Of all the natural soap colorants available, clay is one of the most stable and beautiful. It comes in various colors, including yellow, orange, and pink, and adding it to your soap recipes is as easy as pie. This piece focuses on how to naturally color soap with clay, including techniques and types of clay to use in soap. You can use the advice to color practically any hot or cold process soap recipe, either the entire recipe or part of the soap batter, to create swirls and patterns.

Using clay in soapmaking is not only very easy, but the colors are long-lasting as a natural soap colorant. They don’t fade or morph like many plant-based colorants are apt to do. The trick with using clay in soap making is knowing how much you should use and avoiding cracking and lumps. Choosing the right clays and adding them to your recipes in these suggested ways will have you making stunning naturally colored soap in no time!

Tips for how to make clay soap in a rainbow of soft, earthy hues, including pink, green, blue, and yellow. Includes techniques to naturally color soap with clay and how clay soap can benefit skin #soapmaking #soapcolorants #soaprecipe
Each of these soaps was made with 1tsp clay per 1lb soaping oils

What is Clay Soap

Clay soap is ordinary bar soap with clay powder added to it. We add clay to soap for a few reasons, but the main reason is that it adds natural colors that look earthy and natural. It can also affect the texture of the lather giving a silky feeling that’s useful for sensitive soaps and shaving soap. Clay also has natural oil-pulling properties, most evident in face masks. Adding clay to soap can make the soap even better at removing impurities from your skin and can be especially good for oily skin types. Different types of clay have a more powerful absorption and expanding ability than others, and I’ll go through that a bit further.

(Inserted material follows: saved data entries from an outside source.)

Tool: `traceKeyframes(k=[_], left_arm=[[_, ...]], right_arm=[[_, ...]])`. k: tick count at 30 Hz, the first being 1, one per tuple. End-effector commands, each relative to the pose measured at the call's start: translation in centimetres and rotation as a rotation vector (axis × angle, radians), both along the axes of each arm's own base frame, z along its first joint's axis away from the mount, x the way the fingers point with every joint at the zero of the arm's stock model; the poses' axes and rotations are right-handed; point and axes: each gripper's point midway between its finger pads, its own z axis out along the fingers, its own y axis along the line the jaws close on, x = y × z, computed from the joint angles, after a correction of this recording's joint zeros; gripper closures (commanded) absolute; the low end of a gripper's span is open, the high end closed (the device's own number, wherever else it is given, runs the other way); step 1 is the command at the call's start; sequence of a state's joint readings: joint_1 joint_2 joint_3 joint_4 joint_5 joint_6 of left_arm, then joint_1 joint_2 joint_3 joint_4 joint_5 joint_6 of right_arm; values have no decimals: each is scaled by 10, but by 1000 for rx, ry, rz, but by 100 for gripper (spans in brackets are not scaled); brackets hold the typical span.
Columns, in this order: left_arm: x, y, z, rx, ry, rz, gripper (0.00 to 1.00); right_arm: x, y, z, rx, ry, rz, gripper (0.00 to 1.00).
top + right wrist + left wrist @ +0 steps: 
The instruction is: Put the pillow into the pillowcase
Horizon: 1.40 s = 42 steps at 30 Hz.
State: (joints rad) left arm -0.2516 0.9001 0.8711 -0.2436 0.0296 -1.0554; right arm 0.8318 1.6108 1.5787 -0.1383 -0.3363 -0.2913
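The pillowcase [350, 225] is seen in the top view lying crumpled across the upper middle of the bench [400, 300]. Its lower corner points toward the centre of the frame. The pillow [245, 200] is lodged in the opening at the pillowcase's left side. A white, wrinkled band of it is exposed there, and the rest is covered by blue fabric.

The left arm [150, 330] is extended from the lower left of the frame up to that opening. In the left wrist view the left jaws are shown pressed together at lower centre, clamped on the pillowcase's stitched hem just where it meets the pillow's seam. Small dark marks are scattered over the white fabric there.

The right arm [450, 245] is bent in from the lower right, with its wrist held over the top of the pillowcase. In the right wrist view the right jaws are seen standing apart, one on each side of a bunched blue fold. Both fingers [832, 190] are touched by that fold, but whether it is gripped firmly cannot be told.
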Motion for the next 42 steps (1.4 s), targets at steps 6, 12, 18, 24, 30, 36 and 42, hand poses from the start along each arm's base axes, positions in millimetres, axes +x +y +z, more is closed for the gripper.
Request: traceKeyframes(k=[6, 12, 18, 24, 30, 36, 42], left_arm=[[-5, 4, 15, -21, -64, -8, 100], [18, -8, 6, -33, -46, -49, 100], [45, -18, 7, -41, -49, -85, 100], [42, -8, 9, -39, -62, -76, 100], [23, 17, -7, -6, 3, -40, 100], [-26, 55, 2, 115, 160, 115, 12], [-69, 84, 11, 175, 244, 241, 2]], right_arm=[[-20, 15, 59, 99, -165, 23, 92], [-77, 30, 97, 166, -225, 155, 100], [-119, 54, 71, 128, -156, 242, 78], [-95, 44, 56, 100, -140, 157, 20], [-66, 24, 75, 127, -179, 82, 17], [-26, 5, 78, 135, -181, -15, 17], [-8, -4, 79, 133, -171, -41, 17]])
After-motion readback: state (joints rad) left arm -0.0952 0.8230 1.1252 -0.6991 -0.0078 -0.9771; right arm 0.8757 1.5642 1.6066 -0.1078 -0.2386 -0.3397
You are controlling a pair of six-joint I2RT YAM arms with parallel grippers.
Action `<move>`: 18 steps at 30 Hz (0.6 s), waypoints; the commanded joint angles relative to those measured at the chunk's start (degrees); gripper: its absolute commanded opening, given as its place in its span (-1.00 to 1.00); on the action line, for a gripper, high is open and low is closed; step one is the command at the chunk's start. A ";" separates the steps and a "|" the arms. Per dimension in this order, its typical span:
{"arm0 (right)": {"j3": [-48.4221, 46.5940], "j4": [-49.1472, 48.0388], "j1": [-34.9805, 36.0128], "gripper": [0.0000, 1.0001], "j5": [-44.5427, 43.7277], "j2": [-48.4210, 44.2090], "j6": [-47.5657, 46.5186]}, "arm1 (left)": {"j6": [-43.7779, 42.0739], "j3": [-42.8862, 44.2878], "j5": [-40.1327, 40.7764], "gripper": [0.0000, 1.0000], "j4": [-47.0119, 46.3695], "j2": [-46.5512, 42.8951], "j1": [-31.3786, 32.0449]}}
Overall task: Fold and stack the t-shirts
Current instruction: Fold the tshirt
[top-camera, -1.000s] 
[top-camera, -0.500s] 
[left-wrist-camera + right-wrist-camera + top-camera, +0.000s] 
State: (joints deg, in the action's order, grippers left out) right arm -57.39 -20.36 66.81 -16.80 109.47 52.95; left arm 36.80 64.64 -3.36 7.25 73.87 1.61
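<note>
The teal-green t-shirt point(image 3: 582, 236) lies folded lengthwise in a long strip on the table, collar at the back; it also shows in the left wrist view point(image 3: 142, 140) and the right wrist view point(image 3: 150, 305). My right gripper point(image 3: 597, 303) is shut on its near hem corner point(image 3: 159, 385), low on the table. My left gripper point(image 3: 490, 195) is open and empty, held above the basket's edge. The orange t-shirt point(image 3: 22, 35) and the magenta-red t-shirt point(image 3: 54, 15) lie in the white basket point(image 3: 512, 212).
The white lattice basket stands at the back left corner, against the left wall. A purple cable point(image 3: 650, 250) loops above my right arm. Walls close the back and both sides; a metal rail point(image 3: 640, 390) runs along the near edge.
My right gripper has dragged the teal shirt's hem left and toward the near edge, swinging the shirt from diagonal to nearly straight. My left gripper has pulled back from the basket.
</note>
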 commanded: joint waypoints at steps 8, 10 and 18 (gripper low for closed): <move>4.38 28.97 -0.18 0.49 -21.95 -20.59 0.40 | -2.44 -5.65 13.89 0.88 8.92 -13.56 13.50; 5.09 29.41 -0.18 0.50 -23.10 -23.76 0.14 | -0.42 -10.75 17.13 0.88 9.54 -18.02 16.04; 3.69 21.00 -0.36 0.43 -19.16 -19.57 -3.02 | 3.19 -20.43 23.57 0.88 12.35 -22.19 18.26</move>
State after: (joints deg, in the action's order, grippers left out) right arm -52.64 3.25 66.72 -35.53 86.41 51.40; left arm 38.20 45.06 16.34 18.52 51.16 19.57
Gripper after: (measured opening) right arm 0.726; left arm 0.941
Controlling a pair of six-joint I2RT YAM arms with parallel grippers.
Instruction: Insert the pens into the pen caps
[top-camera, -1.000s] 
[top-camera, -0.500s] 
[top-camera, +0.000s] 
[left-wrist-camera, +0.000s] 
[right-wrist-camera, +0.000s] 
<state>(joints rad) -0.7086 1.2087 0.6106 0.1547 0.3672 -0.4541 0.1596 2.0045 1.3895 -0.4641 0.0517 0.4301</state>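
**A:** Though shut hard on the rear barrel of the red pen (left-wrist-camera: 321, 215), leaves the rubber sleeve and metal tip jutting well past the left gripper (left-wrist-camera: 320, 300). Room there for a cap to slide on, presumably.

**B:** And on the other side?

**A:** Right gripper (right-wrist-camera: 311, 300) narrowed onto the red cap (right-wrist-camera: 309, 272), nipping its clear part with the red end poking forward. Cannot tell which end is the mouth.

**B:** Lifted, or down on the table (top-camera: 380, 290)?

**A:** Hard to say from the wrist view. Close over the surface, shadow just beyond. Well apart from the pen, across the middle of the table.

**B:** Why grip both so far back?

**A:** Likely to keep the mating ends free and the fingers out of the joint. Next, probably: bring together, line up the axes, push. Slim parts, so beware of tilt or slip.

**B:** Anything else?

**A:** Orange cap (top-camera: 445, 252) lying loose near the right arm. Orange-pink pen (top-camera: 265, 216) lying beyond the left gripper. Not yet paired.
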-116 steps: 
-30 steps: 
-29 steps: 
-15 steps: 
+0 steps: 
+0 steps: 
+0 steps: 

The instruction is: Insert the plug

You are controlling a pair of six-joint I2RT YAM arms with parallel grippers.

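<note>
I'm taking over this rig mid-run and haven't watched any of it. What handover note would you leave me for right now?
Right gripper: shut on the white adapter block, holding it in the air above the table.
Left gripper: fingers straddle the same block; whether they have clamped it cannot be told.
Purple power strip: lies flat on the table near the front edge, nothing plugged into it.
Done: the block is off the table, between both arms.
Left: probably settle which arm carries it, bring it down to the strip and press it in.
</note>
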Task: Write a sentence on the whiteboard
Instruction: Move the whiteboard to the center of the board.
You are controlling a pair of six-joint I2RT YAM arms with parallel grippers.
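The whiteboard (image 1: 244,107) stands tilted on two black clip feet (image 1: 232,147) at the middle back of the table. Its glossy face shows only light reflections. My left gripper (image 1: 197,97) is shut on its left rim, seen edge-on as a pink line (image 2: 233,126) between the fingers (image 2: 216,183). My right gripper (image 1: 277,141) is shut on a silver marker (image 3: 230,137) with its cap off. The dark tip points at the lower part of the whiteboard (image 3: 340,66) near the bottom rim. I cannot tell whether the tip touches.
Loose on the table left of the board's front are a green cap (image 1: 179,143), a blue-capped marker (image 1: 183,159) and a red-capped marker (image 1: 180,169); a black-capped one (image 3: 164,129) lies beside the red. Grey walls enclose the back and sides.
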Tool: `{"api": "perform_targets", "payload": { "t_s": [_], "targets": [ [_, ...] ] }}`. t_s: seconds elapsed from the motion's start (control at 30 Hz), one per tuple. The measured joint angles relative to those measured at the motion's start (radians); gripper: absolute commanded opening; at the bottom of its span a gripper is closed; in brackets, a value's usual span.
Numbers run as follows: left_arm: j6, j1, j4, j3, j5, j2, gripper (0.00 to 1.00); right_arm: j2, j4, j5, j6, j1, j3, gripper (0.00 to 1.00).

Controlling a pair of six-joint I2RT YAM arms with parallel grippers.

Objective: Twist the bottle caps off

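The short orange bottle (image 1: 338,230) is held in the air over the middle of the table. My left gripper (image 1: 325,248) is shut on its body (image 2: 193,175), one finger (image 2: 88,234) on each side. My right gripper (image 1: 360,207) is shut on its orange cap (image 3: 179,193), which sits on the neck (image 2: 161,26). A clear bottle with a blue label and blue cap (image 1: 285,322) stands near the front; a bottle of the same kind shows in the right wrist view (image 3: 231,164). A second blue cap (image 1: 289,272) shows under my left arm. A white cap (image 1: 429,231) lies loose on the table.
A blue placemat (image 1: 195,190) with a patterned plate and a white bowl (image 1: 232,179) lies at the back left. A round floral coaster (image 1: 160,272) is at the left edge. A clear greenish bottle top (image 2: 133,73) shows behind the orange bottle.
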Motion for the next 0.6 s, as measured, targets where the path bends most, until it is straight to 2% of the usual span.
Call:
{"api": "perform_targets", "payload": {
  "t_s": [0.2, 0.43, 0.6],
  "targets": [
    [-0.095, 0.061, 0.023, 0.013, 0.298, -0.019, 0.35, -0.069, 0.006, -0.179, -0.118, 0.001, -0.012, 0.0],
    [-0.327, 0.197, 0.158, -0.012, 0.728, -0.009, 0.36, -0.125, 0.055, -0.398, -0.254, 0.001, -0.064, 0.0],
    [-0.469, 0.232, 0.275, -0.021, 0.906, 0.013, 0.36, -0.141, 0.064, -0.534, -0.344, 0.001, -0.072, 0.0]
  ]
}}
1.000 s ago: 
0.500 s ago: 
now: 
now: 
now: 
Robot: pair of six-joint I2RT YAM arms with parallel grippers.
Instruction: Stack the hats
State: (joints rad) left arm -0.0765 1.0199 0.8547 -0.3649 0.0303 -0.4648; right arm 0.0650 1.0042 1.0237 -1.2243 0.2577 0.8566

Lastly, soapmakers use clay to help the scent of essential oils last longer in soap. You do this by adding essential oils to powdered clay (usually white kaolin clay) before making soap. This scented clay gets mixed in at trace, and you pour soaps into the molds as usual. Clay absorbs essential oils, and the idea behind this practice is that clay slowly releases the fragrance and stops delicate ones, such as orange essential oil, from fading too quickly.

Tips for how to use clay to naturally color soap, such as in this natural cinnamon soap recipe with Moroccan red clay #soapcolorants #soaprecipe #coldprocesssoap
Cinnamon soap recipe colored with Morrocan red clay

Clay Color Guide for Soap Making

You can naturally color soap with clay from all over the world, and if you’re lucky, you might even have a source nearby. When using clays at their maximum amount, the final color of your soap will often be the original color of the clay powder. Here are some of the most common clays to use in soap making:

  • Beige clay – beige to light brown
  • Brazillian black clay – gray to black
  • Brazillian purple clay – grayish-purple to purple
  • French green clay – soft gray to green color
  • Cambrian blue clay – soft gray-blue
  • French pink clay (rose clay) – soft pink
  • French red clay – reddish-orange color
  • Green zeolite clay – gray-green tone
  • French yellow clay – shades of muted yellow
  • Moroccan red clay – warm brown color to chocolate

Naturally Color Soap with Clay

Natural soap making is an artisan craft focusing on making handmade soap without synthetic ingredients. Synthetics, such as micas and dyes, are tempting to use since they’re often cheap, easy to use, and readily available. Nature-identical oxides fall into this category as well. However, avoiding them and using natural soap additives can make soap safer for sensitive skin and people with allergies and give the soap a better ecological credential. Natural soap can also be kinder to the planet and more desirable to friends, family, and customers.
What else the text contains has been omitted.